Task prompt: With the pictures omitted, write out all of the listing exactly.

::::

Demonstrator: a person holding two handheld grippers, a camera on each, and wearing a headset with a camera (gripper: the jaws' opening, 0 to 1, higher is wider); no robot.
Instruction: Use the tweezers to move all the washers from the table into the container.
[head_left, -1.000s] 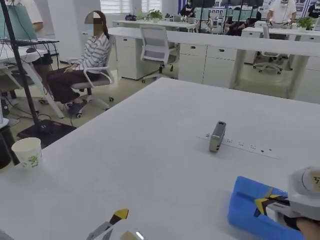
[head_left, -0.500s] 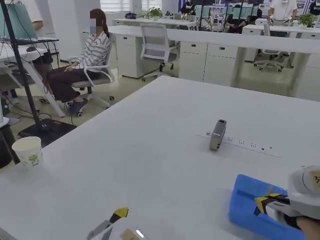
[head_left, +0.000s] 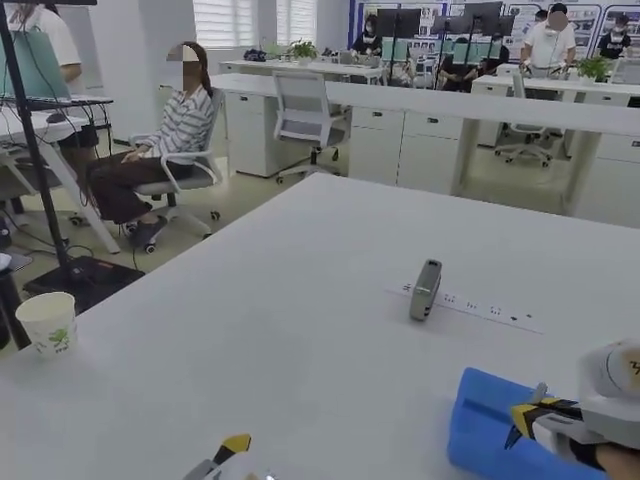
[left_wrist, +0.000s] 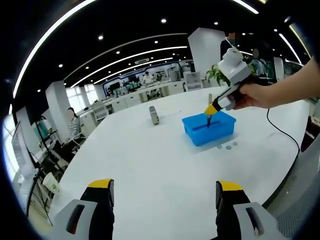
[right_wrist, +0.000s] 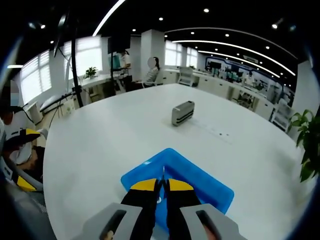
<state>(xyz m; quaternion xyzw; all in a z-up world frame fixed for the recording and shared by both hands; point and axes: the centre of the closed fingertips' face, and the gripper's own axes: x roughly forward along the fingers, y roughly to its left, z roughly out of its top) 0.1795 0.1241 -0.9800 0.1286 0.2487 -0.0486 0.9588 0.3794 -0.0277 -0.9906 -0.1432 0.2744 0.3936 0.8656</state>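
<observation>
Right gripper (right_wrist: 161, 186): jaws pinched on tweezers (left_wrist: 210, 98) over blue container (left_wrist: 212, 136). Its yellow label (head_left: 632, 368) is cut off, unreadable. Left gripper (left_wrist: 164, 192): jaws apart. Washers (left_wrist: 227, 146) tiny, beside container.

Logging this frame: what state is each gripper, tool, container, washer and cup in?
left gripper: open, empty.
right gripper: shut on the tweezers.
container: upright, open-topped.
tweezers: gripped, tips down in the container.
washers: three lying on the table beside the container.
paper cup: upright.
</observation>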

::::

Solution to this task:
Demonstrator: a person holding two handheld grippers, a camera on each, and wearing a headset with a camera (gripper: the jaws' opening, 0 to 1, higher is wider); no robot.
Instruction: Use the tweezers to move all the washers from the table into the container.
[head_left, -1.000s] 
[head_left, -0.500s] 
[head_left, +0.000s] 
[left_wrist, +0.000s] 
[right_wrist, +0.000s] 
<state>(xyz m; quaternion xyzw; all in a z-up world frame fixed for the recording and shared by both hands; point and axes: the centre of the closed fingertips' face, and the gripper's own axes: x roughly forward along the fingers, y roughly to its left, z roughly out of its top) 0.1795 0.1241 -0.9800 0.1286 0.2487 -0.0486 0.9588 0.3794 -0.0277 -0.9906 -0.1432 0.2744 0.3936 0.8656</state>
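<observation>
Right gripper (right_wrist: 161, 186): jaws pinched on tweezers (left_wrist: 210, 98) over blue container (left_wrist: 212, 136). Its yellow label (head_left: 632, 368) is cut off, unreadable. Left gripper (left_wrist: 164, 192): jaws apart. Washers (left_wrist: 227, 146) tiny, beside container.

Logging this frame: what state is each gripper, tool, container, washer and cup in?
left gripper: open, empty.
right gripper: shut on the tweezers.
container: upright, open-topped.
tweezers: gripped, tips down in the container.
washers: three lying on the table beside the container.
paper cup: upright.
</observation>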

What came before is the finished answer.